社員として正式に採用される場合、即本採用となる場合と一定の試用期間を経た後本採用となる二つの場合がありますが、今回の記事は後者の試用期間にまつわる話題です。実際に働いてみた感想として思っていたような職場環境や仕事内容ではなかった、あるいは会社に馴染めそうにないと判断した場合、試用期間中であっても、むしろ試用期間中だからこそ退職を決断することはあり得るし、あって良いことです。何ら恥じることはありません。しかしながら試用期間という短い期間で、しかも正式採用ではないという中途半端な状況下で退職したことは誰も履歴欄へ積極的に書きたいとは思わないでしょう。

むしろできれば伏せておきたい事実と言って良いでしょうが、仮にこの事実を履歴書に書かなかった場合にはどのようなリスクが生じるのでしょうか。今回は当サイトならではのユニークなテーマといえる、試用期間中に退職したがその事実を履歴書に書かなかった場合どんなリスクがあるかについてお伝えします。


バレた場合のリスク:最も楽観的なケース

試用期間中に退職した事実を伏せたまま、即ち履歴書にも書かずにその履歴書の内容で採用に至った後、採用した会社にその事実がバレたと仮定します。この場合どうなるかを結論から先に申し上げれば、採用された会社の判断次第ということです。その判断でまず最も楽観的なケースからご紹介します。

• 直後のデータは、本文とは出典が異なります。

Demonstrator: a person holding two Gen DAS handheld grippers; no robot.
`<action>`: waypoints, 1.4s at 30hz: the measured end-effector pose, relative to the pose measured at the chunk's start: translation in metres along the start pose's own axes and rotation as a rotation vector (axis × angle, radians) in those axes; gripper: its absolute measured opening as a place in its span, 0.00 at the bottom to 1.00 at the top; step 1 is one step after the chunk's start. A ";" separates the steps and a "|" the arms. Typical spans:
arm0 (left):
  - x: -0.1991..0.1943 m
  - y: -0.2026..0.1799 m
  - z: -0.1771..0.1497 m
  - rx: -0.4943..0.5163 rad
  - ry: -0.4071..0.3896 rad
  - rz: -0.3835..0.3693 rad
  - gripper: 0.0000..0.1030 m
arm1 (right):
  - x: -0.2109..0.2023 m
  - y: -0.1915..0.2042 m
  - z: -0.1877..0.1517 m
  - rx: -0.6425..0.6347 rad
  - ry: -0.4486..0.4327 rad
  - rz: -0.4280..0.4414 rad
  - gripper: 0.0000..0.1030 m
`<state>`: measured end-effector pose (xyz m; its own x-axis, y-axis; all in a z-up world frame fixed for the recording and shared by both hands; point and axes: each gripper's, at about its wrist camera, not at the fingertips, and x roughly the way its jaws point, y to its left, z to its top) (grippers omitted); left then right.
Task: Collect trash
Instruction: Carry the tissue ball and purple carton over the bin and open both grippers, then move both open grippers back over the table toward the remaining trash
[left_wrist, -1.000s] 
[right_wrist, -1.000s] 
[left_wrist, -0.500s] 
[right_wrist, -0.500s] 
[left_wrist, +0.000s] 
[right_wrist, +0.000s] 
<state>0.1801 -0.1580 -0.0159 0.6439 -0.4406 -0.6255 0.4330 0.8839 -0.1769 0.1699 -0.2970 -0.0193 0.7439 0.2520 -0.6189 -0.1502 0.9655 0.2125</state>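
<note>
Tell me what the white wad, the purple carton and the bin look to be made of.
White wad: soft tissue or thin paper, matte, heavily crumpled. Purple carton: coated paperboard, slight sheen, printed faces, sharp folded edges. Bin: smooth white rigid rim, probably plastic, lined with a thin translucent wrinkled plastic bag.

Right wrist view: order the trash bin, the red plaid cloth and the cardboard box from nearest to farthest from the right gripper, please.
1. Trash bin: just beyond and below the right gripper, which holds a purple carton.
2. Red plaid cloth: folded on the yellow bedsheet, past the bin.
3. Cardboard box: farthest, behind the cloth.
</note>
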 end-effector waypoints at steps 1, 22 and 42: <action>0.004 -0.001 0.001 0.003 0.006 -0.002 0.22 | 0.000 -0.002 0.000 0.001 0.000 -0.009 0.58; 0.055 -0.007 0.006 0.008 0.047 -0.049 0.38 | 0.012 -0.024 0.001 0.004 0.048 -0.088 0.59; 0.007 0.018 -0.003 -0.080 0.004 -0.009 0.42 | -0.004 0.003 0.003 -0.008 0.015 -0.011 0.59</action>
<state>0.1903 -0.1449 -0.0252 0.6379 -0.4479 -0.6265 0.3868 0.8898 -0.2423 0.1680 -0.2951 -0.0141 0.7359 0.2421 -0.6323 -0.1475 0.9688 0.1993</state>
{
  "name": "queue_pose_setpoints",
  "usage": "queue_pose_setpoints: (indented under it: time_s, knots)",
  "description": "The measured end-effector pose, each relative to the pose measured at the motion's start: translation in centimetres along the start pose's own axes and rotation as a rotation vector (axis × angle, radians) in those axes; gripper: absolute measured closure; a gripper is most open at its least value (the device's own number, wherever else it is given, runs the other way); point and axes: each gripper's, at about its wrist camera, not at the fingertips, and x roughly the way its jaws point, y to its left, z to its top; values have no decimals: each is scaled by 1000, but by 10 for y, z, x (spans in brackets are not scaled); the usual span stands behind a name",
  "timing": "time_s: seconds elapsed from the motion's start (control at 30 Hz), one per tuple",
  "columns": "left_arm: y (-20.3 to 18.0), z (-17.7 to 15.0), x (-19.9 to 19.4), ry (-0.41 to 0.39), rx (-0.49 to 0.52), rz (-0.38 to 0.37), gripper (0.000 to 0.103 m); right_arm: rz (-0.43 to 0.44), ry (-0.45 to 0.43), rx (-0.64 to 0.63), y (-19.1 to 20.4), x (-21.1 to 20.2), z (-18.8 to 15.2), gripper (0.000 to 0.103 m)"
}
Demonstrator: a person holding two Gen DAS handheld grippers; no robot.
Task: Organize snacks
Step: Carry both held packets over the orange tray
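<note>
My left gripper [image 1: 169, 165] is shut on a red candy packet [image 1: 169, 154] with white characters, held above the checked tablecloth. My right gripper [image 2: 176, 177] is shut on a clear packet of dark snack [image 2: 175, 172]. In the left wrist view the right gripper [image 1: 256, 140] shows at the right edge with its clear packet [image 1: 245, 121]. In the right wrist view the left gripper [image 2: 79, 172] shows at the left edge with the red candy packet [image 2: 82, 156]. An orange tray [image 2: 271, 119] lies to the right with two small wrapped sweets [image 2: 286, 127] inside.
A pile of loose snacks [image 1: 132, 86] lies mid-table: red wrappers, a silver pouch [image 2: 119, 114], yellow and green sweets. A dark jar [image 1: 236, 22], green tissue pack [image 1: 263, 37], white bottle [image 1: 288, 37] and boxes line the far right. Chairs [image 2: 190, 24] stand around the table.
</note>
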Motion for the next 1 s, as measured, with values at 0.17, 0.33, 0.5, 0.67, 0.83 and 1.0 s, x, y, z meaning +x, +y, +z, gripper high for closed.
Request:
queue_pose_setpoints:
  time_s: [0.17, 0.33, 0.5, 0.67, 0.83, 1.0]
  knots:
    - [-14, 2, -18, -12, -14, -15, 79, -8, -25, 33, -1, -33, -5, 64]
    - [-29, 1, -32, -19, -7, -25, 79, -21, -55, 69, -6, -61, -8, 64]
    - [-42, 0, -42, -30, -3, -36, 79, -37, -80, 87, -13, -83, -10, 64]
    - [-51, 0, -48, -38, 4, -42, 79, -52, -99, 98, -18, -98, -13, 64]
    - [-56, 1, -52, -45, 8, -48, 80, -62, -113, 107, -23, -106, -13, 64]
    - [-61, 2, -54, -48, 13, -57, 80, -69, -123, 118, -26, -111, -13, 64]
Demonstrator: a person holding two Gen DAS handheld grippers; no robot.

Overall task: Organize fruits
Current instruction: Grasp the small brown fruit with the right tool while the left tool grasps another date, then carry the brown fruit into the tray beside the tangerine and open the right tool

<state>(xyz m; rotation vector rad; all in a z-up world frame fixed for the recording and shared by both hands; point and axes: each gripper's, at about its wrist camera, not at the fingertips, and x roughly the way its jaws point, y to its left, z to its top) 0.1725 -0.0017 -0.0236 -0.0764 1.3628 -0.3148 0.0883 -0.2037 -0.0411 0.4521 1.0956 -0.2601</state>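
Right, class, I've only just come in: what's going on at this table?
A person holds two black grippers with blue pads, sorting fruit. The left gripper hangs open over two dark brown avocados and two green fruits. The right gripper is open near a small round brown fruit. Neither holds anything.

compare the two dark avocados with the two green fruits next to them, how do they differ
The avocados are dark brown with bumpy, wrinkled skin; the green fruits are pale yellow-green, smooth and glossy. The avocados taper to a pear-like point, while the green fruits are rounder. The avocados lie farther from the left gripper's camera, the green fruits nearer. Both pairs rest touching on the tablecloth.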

会社の考え方として試用期間はあくまで採用する側、される側双方のお試し期間であるとの認識が大変強い会社なら、それほど問題にしないかも知れません。会社によっては履歴書に書くまでのことでもないと好意的に判断してくれる場合もあります。ただ、事実を正確に書いていなかったことは「事実」ですから、その点については多少注意を受ける程度のことはあるかも知れませんが、「正式採用ではなかったので」との言い訳で済む場合もあります。


バレた場合のリスク:最も悲観的なケース

次に、最も悲観的なケースとしてはどのような場合が考えられるでしょうか。労働契約を結ぶにあたり、本人が申告した履歴内容に虚偽がないことはほぼ例外なく前提、もしくは条件となっています。そのため、試用期間中に辞めたとはいえ、いくら短期間とはいえ、会社に勤めて退職したという事実を隠していたことは虚偽にあたります。そのため会社側から「経歴詐称」と判断されても抗弁できません。

また、雇用にあたって事実を隠蔽していたといった場合にはそれを理由として最悪解雇される可能性はかなり限られますが、ゼロとは言えません。考えにくいとは言え、最も悲観的なケースを想定するなら解雇されることもあり得るということです。そのような意味で、仮に確率としては低かったとしてもこうしたリスクの可能性は排し切れない以上、最悪の事態が生じた場合を想定した対応が堅実な対応になると言えます。つまり、正直に書くことが望ましいということです。